Phase 3: Action Resolution
Action resolution forms the back end of a decision, where the decision-making mechanics have been overtaken by the game mechanics. In other words, it’s not actually about the process of making decisions, but instead about how the decisions that a player makes are translated into results within the game’s core system—whether it be resource management, area control, majority control, or something else.
The possibilities laid out below are drawn in very broad strokes, as the specifics will often depend on how the action resolution integrates into the back-end game mechanic itself (something that will be discussed more in some case studies, in a fourth and final article in this series). As usual, action resolution is a phase that can be degenerated, in this case into “Automatic Resolution”. Eurogames are somewhat more likely to have a degenerated action resolution phase, while Anglo-American games, with their increased player conflict and their usage of adventure-game mechanics are somewhat more likely to have a fully considered action-resolution phase.

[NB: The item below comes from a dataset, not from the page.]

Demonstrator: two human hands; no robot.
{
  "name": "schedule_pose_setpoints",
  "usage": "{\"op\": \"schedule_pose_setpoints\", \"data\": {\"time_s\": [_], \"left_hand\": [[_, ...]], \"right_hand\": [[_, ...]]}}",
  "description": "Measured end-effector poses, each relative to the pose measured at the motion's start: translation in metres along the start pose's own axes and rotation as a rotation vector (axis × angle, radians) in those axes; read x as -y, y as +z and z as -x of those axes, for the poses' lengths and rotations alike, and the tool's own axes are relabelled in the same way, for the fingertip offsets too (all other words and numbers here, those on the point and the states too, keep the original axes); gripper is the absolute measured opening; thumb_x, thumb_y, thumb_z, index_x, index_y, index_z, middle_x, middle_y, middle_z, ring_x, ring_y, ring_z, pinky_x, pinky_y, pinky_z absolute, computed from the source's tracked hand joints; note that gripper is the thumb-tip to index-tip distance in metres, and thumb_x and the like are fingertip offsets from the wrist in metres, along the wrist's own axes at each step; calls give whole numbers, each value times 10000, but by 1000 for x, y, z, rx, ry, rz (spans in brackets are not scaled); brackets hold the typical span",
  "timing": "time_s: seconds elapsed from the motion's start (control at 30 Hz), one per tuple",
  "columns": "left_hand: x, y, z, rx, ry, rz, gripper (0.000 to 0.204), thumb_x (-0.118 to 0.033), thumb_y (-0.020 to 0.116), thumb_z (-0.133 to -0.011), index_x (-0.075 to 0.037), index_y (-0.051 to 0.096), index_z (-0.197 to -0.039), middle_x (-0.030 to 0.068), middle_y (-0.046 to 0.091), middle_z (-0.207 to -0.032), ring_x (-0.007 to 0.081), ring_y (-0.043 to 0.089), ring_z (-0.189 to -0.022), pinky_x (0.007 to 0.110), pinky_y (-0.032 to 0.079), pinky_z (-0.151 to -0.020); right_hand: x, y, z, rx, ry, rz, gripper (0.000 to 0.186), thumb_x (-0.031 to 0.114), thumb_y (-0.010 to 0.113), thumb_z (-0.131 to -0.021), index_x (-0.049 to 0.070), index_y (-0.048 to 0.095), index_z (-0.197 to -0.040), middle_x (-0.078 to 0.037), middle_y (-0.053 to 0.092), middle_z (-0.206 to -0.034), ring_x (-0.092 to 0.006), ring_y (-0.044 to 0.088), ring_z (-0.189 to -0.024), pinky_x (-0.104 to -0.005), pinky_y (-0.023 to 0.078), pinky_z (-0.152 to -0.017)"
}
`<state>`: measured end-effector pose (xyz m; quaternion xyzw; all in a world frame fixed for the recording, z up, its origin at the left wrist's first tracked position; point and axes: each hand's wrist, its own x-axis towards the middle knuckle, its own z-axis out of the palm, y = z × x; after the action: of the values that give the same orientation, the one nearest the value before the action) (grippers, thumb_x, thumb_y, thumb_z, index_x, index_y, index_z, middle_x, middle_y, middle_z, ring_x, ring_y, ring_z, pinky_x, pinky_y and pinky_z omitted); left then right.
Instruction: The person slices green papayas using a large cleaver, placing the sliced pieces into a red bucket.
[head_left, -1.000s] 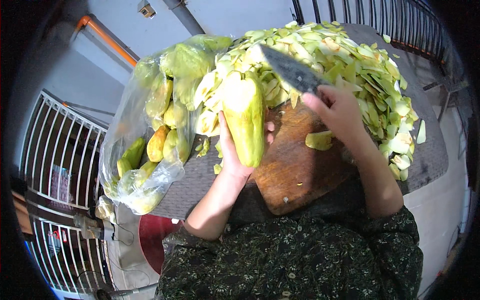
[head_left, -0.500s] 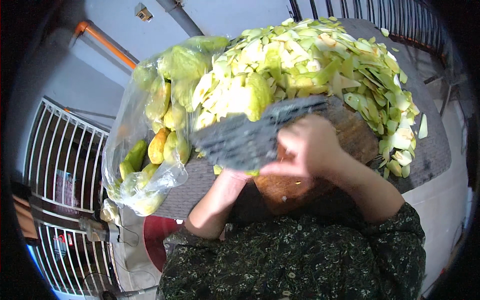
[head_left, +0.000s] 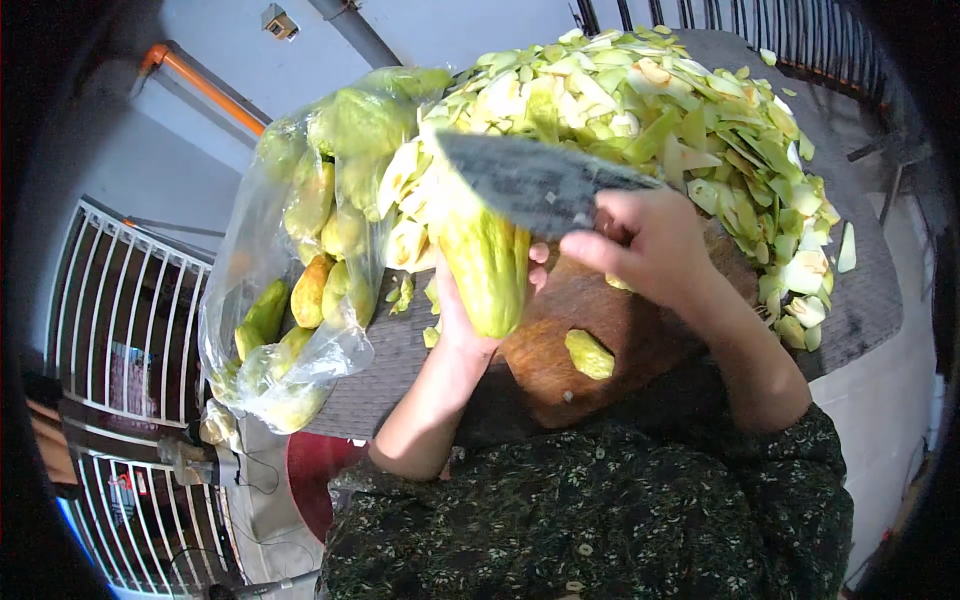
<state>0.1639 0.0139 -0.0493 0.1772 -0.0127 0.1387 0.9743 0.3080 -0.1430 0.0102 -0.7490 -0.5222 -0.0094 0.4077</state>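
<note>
Wooden board (head_left: pixel 620 350) below, hands hold green fruit (head_left: pixel 485 265), knife (head_left: pixel 530 185).

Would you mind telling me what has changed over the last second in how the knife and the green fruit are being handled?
The right hand swung the knife from over the pile of peelings down across the view, then back up, so its blade now lies against the top of the green fruit. The left hand keeps holding that fruit upright. The cut piece on the wooden board and the plastic bag of fruit stayed put.
</note>
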Motion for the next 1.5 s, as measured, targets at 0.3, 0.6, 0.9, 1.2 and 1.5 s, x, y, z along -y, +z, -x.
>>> {"op": "schedule_pose_setpoints", "data": {"time_s": [0.3, 0.6, 0.9, 1.2, 1.5], "left_hand": [[16, -12, 2, -317, 237, -623, 670, -606, 362, -885, -81, 469, -1288, 136, 561, -1208, 302, 547, -1063, 450, 464, -872], [2, 5, 10, -103, -13, -282, 845, -757, 326, -796, -102, 412, -1323, 188, 536, -1185, 329, 591, -877, 462, 513, -629], [10, 26, -2, -78, 14, -155, 869, -772, 361, -781, -114, 382, -1347, 180, 518, -1221, 308, 577, -919, 493, 526, -703], [9, -17, 2, -345, 290, -679, 798, -728, 385, -810, -113, 432, -1315, 147, 528, -1244, 305, 532, -1091, 490, 469, -892], [0, 15, 12, -121, 79, -152, 818, -769, 394, -776, -144, 442, -1301, 123, 566, -1099, 258, 558, -760, 429, 500, -592]], "right_hand": [[15, 27, 21, 74, -428, 63, 504, 499, 765, -622, 82, 485, -574, -79, 499, -547, -301, 530, -516, -380, 424, -521], [-12, 18, -1, -51, -109, 132, 542, 548, 685, -715, 50, 526, -570, -128, 508, -500, -306, 518, -446, -420, 402, -458], [-16, -12, -8, -108, 113, -18, 651, 645, 583, -746, 15, 578, -582, -151, 551, -526, -321, 581, -516, -397, 437, -495], [18, 24, 21, 31, -426, 30, 592, 628, 654, -696, 67, 540, -544, -131, 540, -504, -319, 556, -457, -395, 445, -466], [-21, 27, -1, -174, -229, 248, 643, 681, 560, -747, 66, 558, -558, -127, 533, -491, -306, 546, -429, -401, 432, -443]]}}
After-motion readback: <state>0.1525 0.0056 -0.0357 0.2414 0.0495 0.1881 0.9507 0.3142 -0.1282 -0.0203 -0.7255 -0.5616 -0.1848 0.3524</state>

Automatic Resolution. Most game have a degenerated action-resolution phase: actions just resolve automatically and successfully. When you decide to place a tile in Carcassonne (selection) and when you decide where to place it (execution), there’s no question about whether the placement is successful or not (resolution). This is the most typical sort of action resolution in games of all sorts.
There are a number of different models beyond “Automatic Resolution”. Most games focus on one model, to reduce complexity in this core model, but it’s certainly possible to pick and choose between all the possibilities.
Model 3a: Resolution Uncertainty
What’s the opposite of automatic resolution? Resolution uncertainty, where you don’t know whether an execution will complete as you expected or not. One way to introduce such uncertainty is through a simple game effect that ensures the results aren’t guaranteed.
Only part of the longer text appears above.